Exercise material START

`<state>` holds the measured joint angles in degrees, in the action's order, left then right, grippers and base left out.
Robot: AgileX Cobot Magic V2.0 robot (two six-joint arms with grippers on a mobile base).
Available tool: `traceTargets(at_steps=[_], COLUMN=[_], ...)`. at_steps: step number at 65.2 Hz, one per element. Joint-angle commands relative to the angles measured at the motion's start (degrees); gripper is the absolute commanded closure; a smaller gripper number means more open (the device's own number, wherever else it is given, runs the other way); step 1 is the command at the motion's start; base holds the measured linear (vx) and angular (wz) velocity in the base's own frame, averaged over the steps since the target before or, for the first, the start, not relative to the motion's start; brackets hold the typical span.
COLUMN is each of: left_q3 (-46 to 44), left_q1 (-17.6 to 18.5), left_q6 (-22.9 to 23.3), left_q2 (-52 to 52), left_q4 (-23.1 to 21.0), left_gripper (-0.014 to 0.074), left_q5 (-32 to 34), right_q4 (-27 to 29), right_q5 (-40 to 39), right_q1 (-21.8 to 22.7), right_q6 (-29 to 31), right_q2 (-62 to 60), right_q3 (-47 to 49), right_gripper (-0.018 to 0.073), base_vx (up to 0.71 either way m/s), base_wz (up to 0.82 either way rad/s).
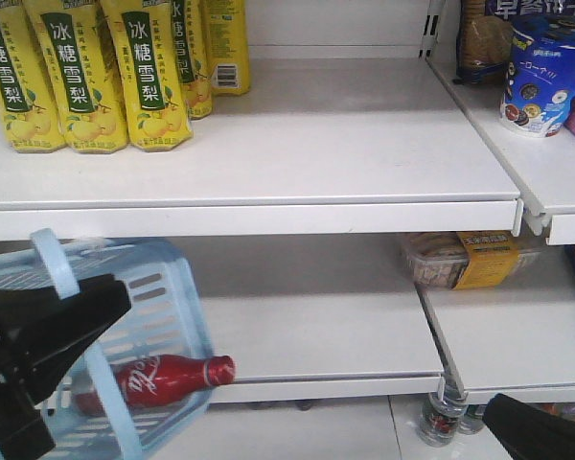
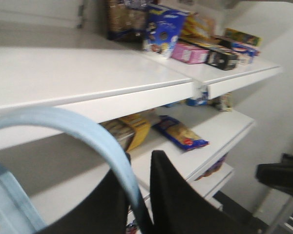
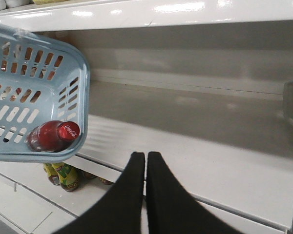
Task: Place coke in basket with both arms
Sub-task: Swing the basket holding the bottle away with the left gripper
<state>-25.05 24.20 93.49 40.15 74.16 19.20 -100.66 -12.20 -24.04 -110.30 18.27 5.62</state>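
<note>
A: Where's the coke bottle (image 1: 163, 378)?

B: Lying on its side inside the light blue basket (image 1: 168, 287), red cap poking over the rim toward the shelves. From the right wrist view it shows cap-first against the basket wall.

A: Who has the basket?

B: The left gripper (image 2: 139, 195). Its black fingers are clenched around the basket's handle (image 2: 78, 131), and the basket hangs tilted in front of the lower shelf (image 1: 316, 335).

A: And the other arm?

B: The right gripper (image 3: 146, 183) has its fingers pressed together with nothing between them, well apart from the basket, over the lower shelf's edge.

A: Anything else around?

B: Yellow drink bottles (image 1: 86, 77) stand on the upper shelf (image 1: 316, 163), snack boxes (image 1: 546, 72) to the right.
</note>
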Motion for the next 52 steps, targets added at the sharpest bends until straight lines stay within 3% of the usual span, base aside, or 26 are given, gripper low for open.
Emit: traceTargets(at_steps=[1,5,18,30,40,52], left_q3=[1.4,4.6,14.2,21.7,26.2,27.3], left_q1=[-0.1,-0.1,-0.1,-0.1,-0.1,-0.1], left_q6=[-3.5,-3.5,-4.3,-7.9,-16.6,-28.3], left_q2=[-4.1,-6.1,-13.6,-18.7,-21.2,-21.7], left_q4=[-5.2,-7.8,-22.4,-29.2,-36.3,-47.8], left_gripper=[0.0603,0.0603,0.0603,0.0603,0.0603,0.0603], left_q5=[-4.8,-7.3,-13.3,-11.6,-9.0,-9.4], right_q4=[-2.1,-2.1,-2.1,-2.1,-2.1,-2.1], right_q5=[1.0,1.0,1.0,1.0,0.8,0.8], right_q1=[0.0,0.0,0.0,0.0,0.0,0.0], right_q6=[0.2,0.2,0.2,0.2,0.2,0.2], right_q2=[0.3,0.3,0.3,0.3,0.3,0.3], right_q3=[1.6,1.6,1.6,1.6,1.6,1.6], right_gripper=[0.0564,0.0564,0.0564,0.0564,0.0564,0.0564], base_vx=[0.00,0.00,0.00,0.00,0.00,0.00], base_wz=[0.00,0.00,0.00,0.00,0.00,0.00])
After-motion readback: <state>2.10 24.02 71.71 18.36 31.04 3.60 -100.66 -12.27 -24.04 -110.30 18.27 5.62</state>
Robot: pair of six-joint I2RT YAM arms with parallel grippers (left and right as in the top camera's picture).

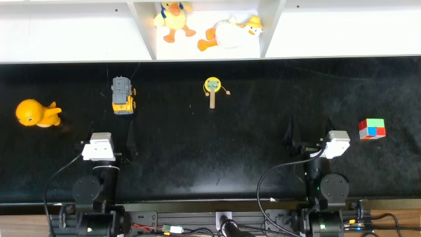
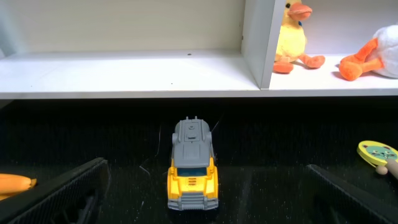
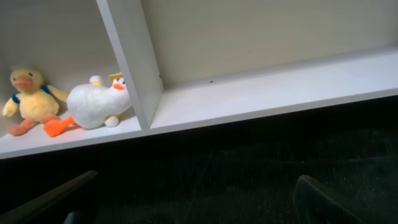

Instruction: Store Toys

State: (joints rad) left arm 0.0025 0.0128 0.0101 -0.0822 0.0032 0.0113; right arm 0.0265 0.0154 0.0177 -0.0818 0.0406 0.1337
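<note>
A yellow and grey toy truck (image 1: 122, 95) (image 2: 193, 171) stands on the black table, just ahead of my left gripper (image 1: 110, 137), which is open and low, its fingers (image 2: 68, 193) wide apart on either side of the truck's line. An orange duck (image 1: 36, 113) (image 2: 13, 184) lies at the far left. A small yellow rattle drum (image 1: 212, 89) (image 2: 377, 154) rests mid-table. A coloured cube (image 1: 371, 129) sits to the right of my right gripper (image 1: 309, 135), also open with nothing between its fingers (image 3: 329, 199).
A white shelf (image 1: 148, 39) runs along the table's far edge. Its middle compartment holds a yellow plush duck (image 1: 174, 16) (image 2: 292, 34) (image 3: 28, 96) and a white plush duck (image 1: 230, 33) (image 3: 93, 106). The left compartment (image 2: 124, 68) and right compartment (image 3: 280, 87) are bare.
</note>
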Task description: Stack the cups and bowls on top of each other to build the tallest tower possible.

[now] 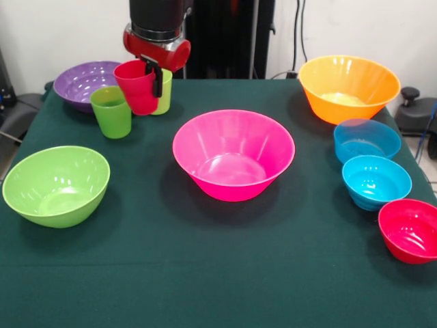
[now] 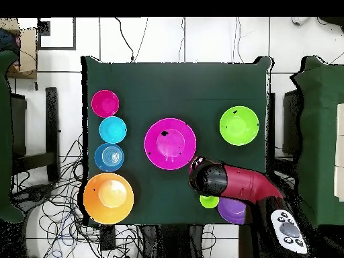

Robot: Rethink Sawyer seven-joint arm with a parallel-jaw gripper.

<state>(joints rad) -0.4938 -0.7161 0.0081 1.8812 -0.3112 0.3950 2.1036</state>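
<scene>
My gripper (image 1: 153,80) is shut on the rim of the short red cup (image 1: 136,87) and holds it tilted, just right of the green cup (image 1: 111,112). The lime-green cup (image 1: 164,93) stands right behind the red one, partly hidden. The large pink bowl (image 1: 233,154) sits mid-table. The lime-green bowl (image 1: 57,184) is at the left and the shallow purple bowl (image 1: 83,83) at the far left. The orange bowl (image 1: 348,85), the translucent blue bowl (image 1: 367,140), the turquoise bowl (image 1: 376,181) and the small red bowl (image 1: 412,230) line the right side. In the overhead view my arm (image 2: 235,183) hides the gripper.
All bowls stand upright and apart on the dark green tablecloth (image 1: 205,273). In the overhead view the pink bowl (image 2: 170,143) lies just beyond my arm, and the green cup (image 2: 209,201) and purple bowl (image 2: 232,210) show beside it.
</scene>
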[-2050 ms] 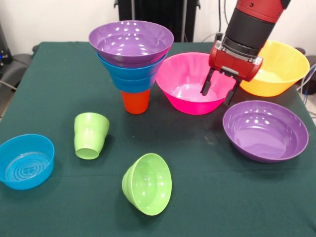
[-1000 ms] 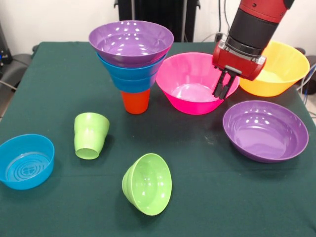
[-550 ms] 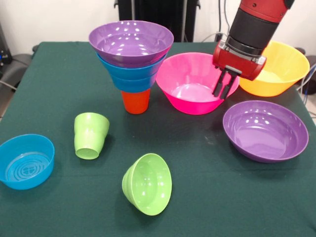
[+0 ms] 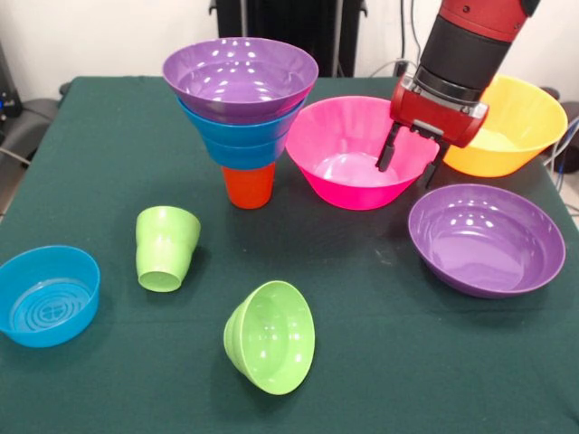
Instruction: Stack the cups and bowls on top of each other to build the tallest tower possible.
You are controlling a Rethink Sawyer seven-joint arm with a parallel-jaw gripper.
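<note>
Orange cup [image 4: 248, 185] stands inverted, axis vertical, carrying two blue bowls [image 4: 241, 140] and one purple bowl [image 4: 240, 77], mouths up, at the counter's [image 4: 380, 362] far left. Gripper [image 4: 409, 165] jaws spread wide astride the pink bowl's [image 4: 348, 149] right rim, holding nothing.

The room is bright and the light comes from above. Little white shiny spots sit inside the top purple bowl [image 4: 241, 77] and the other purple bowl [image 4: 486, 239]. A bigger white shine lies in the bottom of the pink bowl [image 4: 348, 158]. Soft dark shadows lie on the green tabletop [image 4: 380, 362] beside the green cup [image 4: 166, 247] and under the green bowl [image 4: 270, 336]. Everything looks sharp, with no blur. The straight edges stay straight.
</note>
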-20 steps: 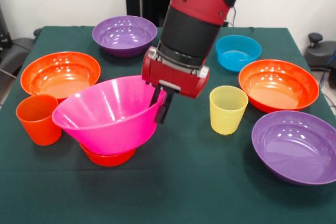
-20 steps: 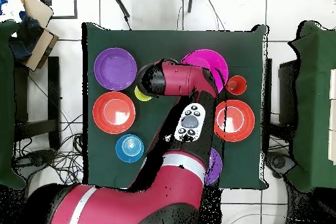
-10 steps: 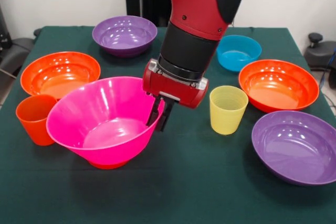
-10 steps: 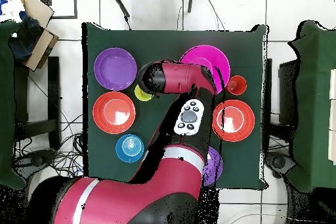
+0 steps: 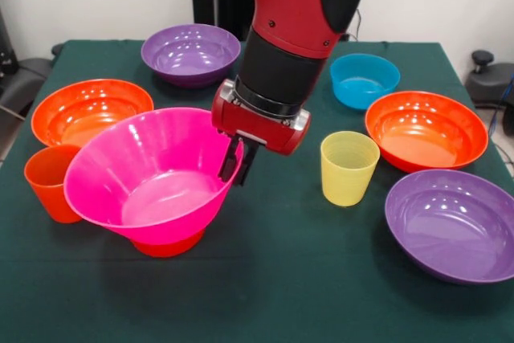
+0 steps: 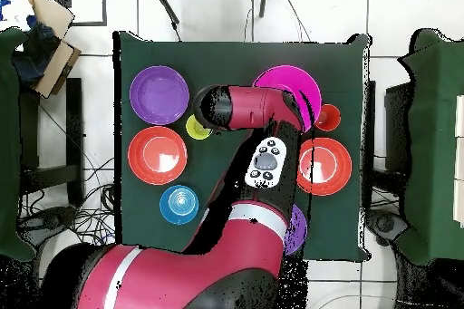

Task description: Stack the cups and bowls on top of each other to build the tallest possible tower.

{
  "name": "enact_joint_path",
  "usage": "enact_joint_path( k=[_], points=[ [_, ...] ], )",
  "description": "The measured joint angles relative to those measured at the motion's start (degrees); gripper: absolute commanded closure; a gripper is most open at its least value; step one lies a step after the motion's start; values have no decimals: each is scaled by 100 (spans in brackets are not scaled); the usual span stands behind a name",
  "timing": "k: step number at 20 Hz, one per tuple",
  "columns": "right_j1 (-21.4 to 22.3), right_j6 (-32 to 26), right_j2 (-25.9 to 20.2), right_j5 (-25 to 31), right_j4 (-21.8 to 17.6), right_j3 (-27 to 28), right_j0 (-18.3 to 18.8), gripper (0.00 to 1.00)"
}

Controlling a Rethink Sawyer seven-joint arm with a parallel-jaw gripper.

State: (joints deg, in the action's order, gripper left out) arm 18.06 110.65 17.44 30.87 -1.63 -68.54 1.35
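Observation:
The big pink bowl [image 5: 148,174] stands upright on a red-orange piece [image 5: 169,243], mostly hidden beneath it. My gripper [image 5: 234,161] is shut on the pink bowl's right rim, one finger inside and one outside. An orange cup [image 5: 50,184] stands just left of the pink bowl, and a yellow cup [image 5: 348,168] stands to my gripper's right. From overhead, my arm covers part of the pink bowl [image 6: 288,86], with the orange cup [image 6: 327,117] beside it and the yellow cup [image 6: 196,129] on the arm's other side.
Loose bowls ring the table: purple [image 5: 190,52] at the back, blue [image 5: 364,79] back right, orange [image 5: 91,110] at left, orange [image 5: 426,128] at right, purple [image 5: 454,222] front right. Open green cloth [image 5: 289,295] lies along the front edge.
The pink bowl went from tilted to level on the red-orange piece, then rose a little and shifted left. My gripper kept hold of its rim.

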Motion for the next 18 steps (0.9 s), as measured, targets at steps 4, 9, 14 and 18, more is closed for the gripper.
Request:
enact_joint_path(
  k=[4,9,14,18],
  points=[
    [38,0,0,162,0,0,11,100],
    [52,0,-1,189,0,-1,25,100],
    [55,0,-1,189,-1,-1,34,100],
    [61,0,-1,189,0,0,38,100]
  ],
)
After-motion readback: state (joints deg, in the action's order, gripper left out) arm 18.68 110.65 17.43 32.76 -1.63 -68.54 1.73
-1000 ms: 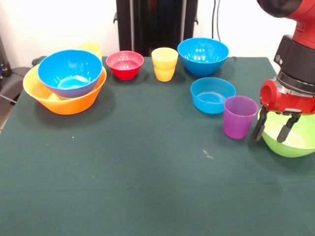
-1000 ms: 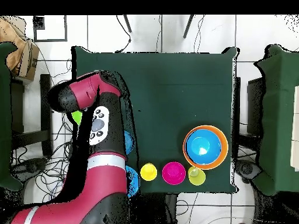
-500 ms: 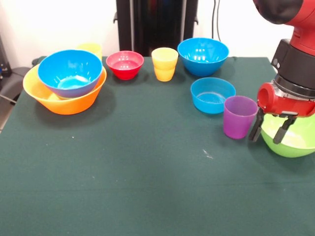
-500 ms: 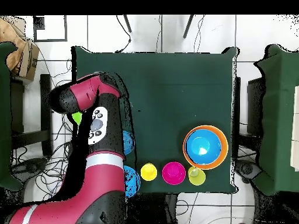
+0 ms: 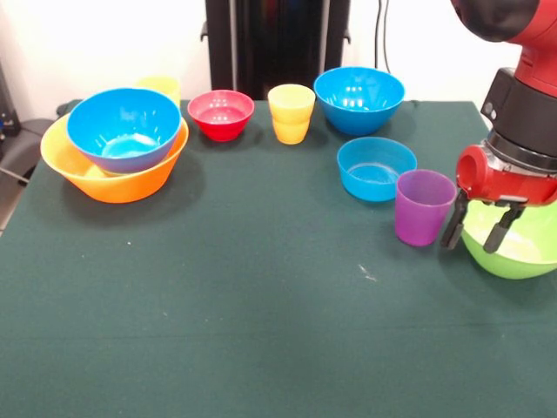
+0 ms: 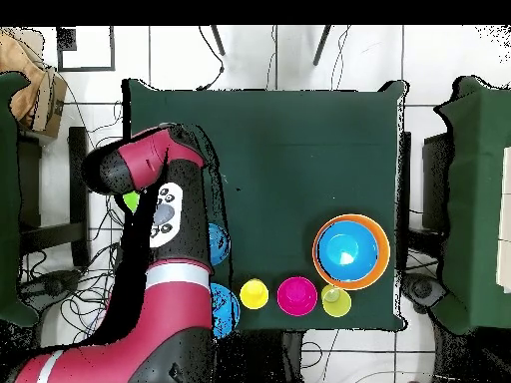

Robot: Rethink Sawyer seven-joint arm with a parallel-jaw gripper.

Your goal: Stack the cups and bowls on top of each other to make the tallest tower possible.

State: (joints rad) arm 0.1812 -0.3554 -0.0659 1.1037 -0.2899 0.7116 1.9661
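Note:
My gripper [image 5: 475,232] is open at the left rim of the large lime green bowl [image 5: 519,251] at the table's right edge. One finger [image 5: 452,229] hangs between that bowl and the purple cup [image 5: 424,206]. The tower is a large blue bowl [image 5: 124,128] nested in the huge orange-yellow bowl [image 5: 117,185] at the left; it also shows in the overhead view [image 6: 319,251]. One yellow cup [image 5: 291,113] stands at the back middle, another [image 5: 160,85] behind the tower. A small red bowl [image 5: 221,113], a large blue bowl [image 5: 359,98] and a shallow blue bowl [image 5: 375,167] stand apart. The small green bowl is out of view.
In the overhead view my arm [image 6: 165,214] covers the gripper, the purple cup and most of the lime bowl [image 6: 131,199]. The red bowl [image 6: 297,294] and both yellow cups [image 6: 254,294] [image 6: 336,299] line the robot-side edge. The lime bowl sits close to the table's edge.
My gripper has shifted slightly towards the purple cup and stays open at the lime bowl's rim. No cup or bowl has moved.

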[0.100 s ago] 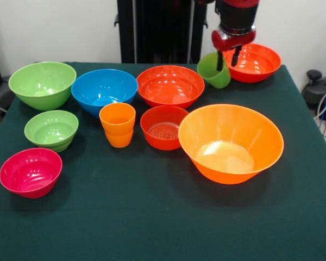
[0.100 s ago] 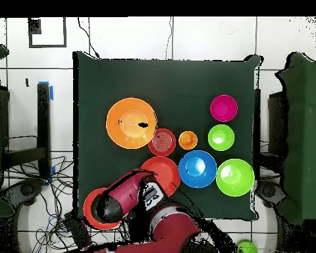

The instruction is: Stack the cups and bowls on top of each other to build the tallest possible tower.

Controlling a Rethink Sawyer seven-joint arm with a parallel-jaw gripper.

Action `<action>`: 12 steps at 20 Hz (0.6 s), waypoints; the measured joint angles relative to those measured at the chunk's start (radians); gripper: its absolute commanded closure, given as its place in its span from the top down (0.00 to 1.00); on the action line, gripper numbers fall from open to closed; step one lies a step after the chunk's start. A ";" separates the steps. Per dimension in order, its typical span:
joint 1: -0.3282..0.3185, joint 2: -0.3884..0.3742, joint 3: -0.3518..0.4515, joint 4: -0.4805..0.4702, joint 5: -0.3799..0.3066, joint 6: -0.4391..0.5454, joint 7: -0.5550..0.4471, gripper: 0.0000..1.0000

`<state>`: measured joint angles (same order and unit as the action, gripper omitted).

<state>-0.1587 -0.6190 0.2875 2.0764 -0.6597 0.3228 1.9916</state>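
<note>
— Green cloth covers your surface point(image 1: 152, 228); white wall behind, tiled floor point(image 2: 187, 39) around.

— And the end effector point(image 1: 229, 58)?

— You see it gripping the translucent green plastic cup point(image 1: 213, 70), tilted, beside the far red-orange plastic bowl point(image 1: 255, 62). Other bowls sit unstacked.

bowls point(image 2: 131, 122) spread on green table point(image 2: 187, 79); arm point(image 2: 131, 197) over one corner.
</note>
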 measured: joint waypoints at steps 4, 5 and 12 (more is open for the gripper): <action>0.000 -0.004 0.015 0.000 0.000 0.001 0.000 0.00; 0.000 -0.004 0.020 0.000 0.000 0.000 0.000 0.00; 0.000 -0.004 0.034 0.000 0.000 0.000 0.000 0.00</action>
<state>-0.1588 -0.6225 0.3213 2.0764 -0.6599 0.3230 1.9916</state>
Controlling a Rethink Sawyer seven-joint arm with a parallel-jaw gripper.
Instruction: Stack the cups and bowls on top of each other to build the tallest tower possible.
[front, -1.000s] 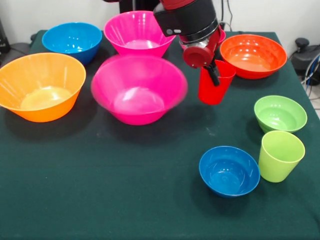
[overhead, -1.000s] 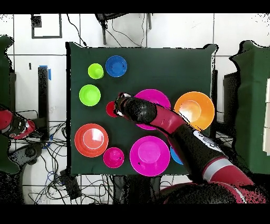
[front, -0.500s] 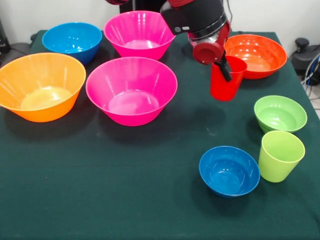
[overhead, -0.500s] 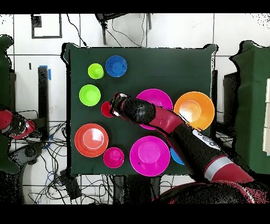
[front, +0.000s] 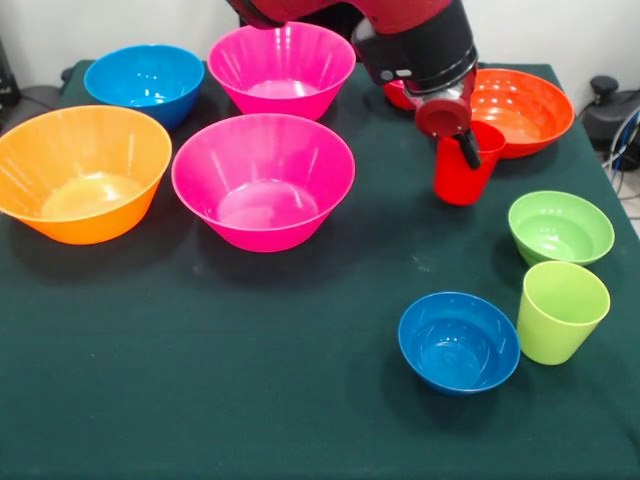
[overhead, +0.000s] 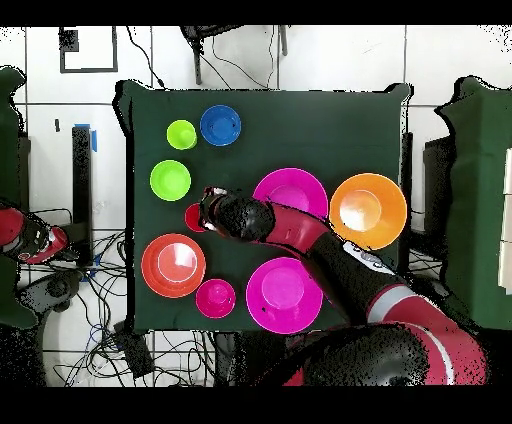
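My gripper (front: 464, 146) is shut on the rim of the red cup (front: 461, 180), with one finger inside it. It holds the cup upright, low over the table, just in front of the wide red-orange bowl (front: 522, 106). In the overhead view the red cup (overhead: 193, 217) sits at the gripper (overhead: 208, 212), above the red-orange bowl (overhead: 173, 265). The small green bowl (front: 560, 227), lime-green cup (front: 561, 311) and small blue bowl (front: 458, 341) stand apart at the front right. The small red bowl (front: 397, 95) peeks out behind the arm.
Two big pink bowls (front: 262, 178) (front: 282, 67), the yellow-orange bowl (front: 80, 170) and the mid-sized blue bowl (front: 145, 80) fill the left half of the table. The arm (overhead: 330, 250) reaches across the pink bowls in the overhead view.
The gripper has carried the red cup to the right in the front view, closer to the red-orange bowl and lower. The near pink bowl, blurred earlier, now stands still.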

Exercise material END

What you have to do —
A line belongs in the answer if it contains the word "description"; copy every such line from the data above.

Answer for this exercise —
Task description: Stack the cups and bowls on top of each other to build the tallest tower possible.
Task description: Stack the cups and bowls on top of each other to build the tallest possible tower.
  "description": "The measured joint angles relative to those measured at the motion's start (degrees); gripper: absolute commanded closure; a gripper is most open at its least value; step one lies a step after the motion's start; values have no decimals: each is scaled by 100 (spans in brackets are not scaled); the usual span stands behind a name",

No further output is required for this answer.